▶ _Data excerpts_

* * * * *

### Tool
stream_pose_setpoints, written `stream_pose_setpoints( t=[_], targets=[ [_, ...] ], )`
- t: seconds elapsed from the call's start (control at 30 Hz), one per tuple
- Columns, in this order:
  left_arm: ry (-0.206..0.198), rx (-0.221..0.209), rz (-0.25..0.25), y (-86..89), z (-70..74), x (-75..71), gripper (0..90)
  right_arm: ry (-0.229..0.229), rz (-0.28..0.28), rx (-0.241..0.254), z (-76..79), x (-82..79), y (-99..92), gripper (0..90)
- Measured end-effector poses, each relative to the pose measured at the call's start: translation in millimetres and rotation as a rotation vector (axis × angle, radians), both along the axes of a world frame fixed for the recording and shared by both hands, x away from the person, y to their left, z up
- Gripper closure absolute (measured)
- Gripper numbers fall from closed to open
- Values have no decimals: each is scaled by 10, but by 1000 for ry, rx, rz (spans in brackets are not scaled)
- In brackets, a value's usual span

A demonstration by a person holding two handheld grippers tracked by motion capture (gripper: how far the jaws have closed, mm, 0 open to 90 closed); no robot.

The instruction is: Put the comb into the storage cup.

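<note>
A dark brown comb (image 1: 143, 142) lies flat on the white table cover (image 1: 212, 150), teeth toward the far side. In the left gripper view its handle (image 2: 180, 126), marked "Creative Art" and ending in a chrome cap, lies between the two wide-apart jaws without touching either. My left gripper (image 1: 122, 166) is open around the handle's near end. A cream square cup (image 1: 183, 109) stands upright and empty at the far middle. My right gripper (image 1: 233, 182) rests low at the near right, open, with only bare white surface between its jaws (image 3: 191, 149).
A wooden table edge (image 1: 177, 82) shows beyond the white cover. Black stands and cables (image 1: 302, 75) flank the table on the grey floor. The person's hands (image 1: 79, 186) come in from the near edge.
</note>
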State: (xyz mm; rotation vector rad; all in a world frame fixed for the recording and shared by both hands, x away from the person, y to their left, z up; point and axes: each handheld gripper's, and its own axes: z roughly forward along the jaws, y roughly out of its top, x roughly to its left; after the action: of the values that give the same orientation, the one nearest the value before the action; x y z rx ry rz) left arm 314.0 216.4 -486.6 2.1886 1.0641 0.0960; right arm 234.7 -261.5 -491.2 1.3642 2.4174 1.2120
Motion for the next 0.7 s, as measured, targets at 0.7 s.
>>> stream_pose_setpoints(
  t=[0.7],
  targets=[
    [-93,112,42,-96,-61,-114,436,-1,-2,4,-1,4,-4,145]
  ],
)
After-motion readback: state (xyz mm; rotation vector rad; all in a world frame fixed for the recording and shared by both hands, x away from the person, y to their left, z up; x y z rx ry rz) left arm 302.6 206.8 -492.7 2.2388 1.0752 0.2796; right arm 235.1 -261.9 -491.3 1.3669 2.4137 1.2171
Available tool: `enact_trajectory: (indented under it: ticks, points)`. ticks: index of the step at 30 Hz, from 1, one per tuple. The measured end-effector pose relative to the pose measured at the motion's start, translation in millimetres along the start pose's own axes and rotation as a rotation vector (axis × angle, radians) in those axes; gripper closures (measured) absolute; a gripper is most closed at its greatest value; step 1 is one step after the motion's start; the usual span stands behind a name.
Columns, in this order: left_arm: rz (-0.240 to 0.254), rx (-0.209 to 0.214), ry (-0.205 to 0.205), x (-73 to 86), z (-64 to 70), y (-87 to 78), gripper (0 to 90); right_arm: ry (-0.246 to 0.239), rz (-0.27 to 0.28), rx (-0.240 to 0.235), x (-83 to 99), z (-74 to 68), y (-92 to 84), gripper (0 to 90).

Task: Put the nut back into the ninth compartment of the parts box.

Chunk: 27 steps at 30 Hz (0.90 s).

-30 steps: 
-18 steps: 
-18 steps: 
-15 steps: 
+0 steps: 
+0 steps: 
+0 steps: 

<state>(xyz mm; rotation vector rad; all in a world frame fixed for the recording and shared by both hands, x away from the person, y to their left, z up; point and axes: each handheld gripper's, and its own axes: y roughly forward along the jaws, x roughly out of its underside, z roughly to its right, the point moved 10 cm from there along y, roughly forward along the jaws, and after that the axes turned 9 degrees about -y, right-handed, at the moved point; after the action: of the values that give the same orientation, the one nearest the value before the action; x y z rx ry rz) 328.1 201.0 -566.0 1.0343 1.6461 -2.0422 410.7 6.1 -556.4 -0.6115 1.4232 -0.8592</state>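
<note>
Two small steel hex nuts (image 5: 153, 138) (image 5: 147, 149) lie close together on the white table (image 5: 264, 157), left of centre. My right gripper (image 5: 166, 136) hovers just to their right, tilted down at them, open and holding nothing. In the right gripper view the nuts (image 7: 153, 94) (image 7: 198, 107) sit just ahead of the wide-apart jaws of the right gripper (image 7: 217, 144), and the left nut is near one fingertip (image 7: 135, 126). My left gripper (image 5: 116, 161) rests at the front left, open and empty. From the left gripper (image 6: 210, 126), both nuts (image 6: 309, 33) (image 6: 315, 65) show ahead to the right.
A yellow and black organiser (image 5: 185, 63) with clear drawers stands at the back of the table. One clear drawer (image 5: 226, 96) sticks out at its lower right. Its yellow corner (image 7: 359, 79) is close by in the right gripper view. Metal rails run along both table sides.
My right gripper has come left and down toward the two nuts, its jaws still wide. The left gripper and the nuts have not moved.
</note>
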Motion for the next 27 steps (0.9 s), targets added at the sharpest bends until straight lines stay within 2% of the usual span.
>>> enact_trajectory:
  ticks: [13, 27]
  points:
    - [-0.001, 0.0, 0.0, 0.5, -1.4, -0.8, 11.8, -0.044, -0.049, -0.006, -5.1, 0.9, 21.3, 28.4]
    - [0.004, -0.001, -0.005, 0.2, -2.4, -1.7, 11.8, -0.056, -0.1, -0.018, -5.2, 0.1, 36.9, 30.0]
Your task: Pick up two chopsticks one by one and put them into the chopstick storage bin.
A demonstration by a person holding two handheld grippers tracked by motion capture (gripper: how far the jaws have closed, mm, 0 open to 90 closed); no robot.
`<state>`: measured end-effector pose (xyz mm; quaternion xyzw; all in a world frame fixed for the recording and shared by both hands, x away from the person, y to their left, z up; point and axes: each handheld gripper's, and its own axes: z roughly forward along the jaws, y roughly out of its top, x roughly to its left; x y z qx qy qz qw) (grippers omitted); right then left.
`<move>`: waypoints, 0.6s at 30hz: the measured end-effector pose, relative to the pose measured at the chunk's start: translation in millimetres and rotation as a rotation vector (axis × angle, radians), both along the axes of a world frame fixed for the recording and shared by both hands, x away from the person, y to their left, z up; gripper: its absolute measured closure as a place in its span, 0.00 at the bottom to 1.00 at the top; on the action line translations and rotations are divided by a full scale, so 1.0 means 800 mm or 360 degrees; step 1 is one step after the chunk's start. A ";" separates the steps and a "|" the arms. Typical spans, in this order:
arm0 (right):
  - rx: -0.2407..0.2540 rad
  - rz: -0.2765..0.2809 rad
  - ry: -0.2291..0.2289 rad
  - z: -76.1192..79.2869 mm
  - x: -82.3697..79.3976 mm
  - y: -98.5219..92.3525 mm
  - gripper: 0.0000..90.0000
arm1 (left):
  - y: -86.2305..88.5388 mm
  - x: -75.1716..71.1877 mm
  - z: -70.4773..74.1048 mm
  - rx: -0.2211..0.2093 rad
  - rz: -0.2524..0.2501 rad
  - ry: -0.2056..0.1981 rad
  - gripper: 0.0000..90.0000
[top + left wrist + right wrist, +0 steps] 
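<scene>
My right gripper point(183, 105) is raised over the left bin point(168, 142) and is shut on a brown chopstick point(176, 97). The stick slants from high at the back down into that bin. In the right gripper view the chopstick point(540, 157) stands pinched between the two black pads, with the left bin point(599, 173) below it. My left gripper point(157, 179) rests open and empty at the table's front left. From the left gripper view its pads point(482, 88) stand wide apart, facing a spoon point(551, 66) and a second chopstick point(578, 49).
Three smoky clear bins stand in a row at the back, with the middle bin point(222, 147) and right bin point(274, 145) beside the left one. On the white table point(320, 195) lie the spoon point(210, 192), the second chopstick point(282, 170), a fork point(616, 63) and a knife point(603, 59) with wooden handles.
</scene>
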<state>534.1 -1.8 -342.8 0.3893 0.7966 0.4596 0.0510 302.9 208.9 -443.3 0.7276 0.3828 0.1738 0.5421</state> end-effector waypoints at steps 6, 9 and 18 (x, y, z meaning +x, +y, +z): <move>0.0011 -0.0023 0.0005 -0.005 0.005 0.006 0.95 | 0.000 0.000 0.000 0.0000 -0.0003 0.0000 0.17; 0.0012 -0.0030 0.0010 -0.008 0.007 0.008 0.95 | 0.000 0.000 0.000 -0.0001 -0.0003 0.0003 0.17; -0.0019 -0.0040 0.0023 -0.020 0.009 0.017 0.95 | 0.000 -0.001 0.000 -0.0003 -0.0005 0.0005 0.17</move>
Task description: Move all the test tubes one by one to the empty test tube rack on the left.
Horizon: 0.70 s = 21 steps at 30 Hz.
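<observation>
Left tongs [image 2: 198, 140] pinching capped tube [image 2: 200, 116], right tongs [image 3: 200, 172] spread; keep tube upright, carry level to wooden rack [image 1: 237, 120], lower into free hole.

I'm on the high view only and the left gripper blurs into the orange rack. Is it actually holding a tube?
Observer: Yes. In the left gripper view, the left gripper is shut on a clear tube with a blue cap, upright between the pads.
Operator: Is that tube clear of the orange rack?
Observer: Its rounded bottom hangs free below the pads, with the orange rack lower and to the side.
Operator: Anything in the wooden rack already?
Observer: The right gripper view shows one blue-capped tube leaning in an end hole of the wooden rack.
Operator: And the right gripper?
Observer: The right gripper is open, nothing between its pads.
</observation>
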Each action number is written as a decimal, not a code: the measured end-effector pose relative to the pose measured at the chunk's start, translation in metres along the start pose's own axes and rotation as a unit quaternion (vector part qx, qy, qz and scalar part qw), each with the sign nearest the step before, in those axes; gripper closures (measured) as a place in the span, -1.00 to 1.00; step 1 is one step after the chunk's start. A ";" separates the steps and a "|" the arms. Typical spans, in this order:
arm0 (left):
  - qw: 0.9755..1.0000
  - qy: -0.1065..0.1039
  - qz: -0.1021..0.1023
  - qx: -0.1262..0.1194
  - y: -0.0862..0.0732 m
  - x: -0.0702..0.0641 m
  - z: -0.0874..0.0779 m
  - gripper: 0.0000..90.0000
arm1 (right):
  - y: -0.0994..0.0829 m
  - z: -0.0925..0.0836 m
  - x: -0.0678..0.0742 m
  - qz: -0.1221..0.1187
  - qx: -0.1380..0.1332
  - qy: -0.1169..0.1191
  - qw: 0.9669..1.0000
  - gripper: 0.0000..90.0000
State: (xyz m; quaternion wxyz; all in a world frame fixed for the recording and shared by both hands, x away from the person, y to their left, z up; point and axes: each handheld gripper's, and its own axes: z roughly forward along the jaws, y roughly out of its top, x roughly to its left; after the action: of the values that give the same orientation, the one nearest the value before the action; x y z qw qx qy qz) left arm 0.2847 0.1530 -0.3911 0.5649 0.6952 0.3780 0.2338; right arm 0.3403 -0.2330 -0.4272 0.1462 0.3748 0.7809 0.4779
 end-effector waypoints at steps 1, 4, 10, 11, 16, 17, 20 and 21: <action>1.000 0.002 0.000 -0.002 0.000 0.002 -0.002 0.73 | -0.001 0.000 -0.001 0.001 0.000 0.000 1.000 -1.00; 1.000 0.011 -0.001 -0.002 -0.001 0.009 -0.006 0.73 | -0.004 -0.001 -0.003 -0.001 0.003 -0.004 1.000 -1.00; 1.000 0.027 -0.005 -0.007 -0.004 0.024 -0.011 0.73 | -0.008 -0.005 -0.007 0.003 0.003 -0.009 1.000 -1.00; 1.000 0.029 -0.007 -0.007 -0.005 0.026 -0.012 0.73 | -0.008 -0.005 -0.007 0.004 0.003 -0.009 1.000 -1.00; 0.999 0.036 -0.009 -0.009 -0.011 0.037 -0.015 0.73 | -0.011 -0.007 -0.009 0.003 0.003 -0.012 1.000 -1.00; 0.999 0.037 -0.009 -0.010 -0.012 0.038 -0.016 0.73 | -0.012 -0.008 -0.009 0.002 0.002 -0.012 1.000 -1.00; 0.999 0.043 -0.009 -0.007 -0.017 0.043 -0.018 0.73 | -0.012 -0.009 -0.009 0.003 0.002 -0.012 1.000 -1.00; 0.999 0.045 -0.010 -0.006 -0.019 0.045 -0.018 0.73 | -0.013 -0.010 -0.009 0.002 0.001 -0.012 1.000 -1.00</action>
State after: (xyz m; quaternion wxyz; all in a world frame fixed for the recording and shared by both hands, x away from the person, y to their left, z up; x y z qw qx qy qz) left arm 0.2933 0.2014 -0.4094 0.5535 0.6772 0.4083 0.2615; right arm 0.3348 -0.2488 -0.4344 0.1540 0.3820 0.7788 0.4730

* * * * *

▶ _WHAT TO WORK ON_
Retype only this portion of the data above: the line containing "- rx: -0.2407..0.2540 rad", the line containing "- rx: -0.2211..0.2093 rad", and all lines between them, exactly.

▶ _YOUR SOLUTION_
  - rx: -0.2407..0.2540 rad
  - rz: -0.2765..0.2809 rad
  - ry: -0.2291..0.2289 rad
  - z: -76.1192..79.2869 mm
  - x: -82.3697..79.3976 mm
  - y: -98.5219..92.3525 mm
  - gripper: 0.0000..90.0000
arm1 (left):
  - y: -86.2305..88.5388 mm
  - x: -75.1716..71.1877 mm
  - z: -70.4773..74.1048 mm
  - rx: -0.2211..0.2093 rad

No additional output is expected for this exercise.